A creative cosmopolitan atmosphere hung over Awndyn, with a smell of cedarwood shavings and stale scrumpy. It was the only Plainslands town to prosper after the last Insect swarm, profiting from the merchant barges that paid tolls to navigate the locks and carracks with full coffers anchoring in the port. It was well positioned to make use of all their raw materials. Swallow, the musician governor, had encouraged a bohemian community; artists and craftsmen were welcome in the tiny crumbling houses and ivy-shaded galleries. Artisans’ slow and friendly workshops overhung the shambling alleys; glass-blowing and marquetry, cloisonné and ceramics, leather-work, woodturning and lapidary, musical instruments and elegant furniture were crafted there.

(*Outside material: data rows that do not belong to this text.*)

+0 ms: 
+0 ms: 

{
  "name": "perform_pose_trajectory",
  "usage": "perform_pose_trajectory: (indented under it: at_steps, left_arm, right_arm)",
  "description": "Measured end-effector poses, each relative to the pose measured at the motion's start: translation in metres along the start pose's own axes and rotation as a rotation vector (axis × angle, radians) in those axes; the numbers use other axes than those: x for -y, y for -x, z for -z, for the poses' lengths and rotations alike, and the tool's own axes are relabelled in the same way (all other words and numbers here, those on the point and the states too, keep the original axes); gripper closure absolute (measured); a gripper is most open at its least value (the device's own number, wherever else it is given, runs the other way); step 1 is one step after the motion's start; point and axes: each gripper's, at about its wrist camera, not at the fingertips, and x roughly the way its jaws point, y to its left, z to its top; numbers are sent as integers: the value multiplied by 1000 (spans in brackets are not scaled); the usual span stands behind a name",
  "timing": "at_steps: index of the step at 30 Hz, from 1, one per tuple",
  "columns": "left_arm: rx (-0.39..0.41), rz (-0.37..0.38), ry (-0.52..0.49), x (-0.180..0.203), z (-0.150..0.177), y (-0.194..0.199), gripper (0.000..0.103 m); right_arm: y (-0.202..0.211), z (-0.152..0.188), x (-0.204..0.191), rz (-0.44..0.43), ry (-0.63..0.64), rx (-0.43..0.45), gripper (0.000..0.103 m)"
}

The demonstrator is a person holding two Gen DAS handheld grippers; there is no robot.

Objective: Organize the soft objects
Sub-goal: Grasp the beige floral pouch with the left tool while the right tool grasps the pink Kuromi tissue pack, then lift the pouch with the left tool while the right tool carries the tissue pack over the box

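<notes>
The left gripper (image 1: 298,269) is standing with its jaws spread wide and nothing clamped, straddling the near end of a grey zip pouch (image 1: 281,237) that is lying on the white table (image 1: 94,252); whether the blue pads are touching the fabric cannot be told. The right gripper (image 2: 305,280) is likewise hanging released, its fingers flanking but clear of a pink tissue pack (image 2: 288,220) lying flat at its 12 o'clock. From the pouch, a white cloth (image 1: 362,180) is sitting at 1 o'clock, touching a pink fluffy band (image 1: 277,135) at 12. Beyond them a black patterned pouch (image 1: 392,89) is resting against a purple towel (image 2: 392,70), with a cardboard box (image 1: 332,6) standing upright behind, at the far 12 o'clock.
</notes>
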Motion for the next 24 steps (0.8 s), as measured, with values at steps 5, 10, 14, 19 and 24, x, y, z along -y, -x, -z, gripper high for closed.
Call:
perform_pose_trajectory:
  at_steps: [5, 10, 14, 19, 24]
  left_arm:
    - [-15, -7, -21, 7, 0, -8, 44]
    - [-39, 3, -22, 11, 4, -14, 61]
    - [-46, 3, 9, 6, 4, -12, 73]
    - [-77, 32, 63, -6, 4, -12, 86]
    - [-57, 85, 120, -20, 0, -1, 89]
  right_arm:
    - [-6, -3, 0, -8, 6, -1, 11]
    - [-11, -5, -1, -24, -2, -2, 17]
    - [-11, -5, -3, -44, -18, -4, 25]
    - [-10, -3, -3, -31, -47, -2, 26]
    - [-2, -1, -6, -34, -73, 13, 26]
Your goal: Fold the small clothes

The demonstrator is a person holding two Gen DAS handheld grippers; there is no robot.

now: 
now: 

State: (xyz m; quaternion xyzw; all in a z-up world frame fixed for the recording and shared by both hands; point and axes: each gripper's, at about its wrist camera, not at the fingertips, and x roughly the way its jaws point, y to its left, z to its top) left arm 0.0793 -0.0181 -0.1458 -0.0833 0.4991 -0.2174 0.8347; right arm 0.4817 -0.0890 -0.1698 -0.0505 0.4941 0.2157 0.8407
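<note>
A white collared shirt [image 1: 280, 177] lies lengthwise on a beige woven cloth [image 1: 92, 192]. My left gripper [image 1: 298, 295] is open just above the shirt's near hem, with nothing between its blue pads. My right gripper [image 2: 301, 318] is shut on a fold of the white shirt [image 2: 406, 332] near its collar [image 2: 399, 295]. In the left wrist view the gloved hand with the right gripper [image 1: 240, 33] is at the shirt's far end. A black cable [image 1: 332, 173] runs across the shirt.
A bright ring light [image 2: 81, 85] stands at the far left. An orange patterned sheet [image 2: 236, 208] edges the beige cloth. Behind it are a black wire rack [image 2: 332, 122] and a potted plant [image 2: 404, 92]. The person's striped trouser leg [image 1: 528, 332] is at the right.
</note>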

I was prospecting for drugs, just as a gold miner follows rules to find deposits. Scolopendium is illegal everywhere except the Plainslands-in Awia the laws have been tight for fifty years and counting; in Hacilith’s deprived streets the problem is at its most serious; and at the Lowespass trenches its use is tackled very severely. But centipede fern grows wild in Ladygrace, the sparsely populated foothills of southern Darkling. The governor of Hacilith tried to pay the Neithernor villagers to burn the moorland hillsides and destroy the plants but thankfully they never succumbed to the offer. Scolopendium extracted from the fern fronds flows out of Ladygrace together with more well-known drugs, and addicts’ money is sucked back in along the same routes. The ban is almost impossible to enforce.
To find scolopendium in a town look for boundaries, for example the edge between rich and poor districts, or between streets of different trades-where houses begin at the edge of the market or where at night people empty from cafés into clubs. The prospector should investigate places where newly arrived travelers are lingering. Longshoremen with cargoes from Hacilith are the most promising, because a handful of cat hidden in a cabin is worth twice as much as a richly stocked hold. When I was a dealer I witnessed even the most scrupulous merchants give in to greed. I determined not to buy from the pushers at the dockside, but they would only be a couple of links down the chain from one of the more powerful traffickers I know.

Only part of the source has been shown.